I wrote a small, zero-dependency wrapper for secure ZIP extraction.
https://github.com/barseghyanartur/safezip
What My Project Does
safezip is a zero-dependency wrapper around Python’s zipfile
module that makes secure ZIP extraction the default. It protects
against:
- ZipSlip protection: Blocks relative paths, absolute paths, Windows
UNC paths, Unicode lookalike attacks, and null bytes in filenames.
- ZIP bomb prevention: Enforces per-member and cumulative
decompression ratio limits at stream time — not based on untrusted
header values.
- ZIP64 consistency checks: Crafted archives with inconsistent ZIP64
extra fields are rejected before decompression begins.
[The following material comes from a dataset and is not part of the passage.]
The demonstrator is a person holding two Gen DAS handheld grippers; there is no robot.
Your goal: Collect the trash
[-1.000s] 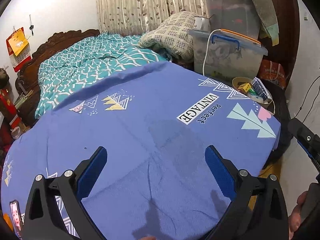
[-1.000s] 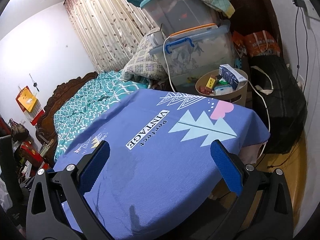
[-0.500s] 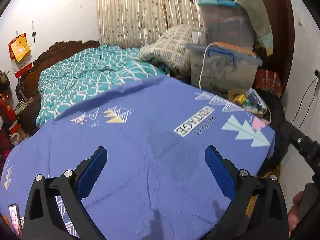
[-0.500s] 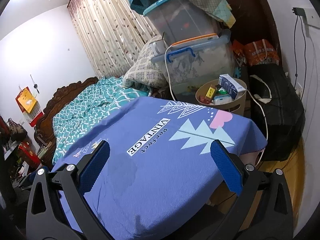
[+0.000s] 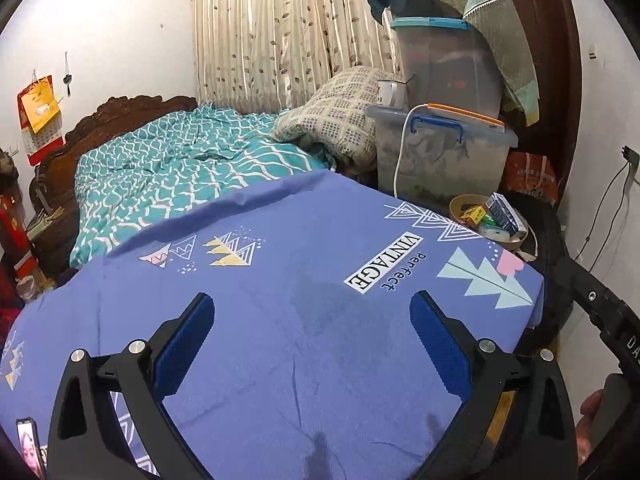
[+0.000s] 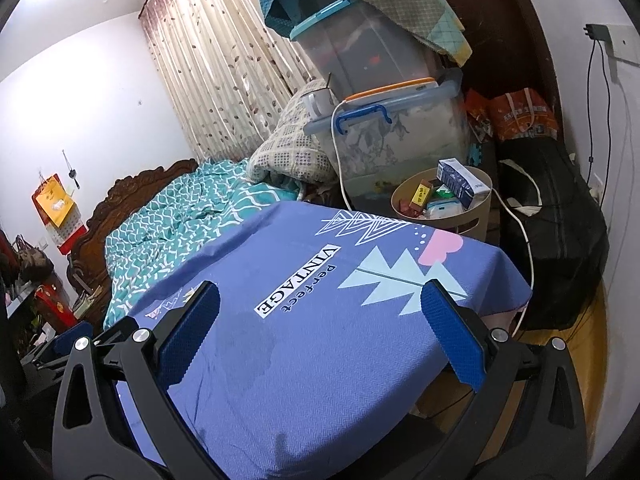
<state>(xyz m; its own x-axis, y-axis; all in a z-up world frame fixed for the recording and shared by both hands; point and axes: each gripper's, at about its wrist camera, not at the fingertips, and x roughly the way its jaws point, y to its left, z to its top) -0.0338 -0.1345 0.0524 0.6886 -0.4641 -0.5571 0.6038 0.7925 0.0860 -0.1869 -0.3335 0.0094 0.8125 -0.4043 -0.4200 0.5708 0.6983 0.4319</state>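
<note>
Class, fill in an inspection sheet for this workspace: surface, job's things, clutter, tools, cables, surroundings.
Surface: blue printed cloth over the table, with a darker patch near the middle; no loose trash seen on it.
Job's things: round beige bin beyond the far edge, holding cartons and wrappers.
Clutter: stacked storage boxes, black bag.
Tools: left tool open, empty; right tool open, empty.
Cables: white cable down the boxes; black cable on the wall.
Surroundings: bed, curtain.

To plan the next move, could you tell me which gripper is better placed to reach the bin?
Probably the right gripper: the bin sits closer ahead, off the table's far corner. The left gripper sees it farther away. Both are open.
</note>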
- Symlink policy — configurable: REJECT (default), IGNORE,
or RESOLVE_INTERNAL.
- Atomic writes: Extracts to a temp file first and only moves it to
the destination if all checks pass. If something fails, you don’t end
up with half-extracted junk on your disk.
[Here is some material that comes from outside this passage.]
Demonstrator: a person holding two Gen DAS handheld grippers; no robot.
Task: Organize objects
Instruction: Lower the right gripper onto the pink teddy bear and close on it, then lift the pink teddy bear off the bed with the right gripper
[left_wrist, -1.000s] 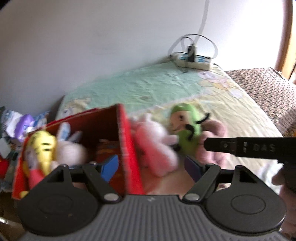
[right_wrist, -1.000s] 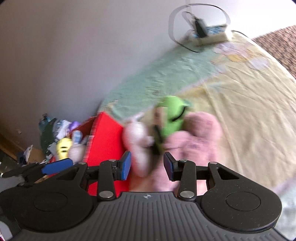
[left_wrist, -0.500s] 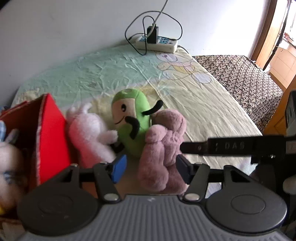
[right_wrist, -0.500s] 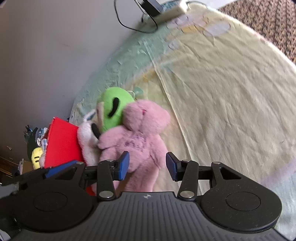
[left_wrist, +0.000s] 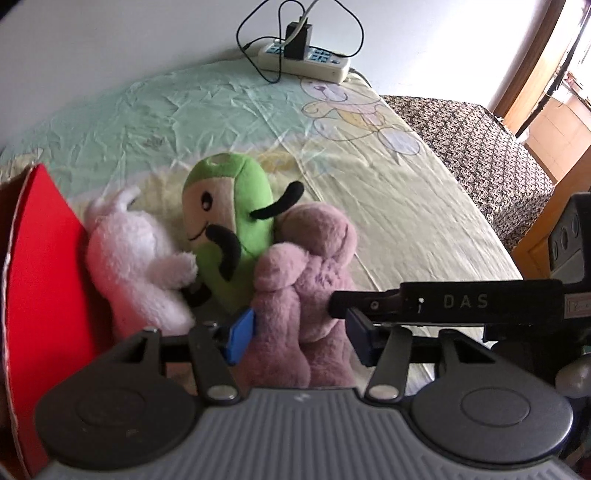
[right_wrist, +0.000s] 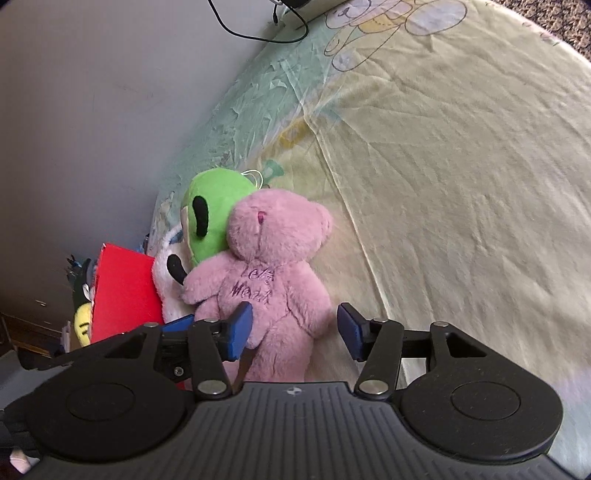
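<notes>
Two grippers over pink bear (right_wrist: 275, 291) on bedsheet (right_wrist: 461, 184). Left gripper (left_wrist: 297, 334) jaws closing, bear's lower body between, left pad touching fur. Right gripper (right_wrist: 293, 326) jaws opening around bear's legs, right pad clear. Red box (left_wrist: 40, 280) at left, interior cut off; yellow toy (right_wrist: 83, 321) peeks behind. White plush (left_wrist: 136, 266), green plush (left_wrist: 236, 221) wedged between box and bear. Power strip (left_wrist: 304, 61) far, by wall.

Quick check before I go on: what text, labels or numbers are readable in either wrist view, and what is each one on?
"DAS": on the black bar of the right gripper, seen from the left wrist view.
Purple stitched writing on the pink teddy bear, chest: two short words, too blurred to read surely.
Small label at the bar's right end: too small to read.
Power strip markings: unreadable.
Bedsheet: cartoon drawing only, no words.
</notes>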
- Environment variable overrides: All numeric limits can be set via
SAFEZIP_* environment variables for containerised deployments.
It’s meant to be an almost drop-in replacement. You can just do:
from safezip import safe_extract
safe_extract("path/to/file.zip", "/var/files/extracted/")
If you need more control, there’s a SafeZipFile context manager that
lets you tweak limits or monitor security events.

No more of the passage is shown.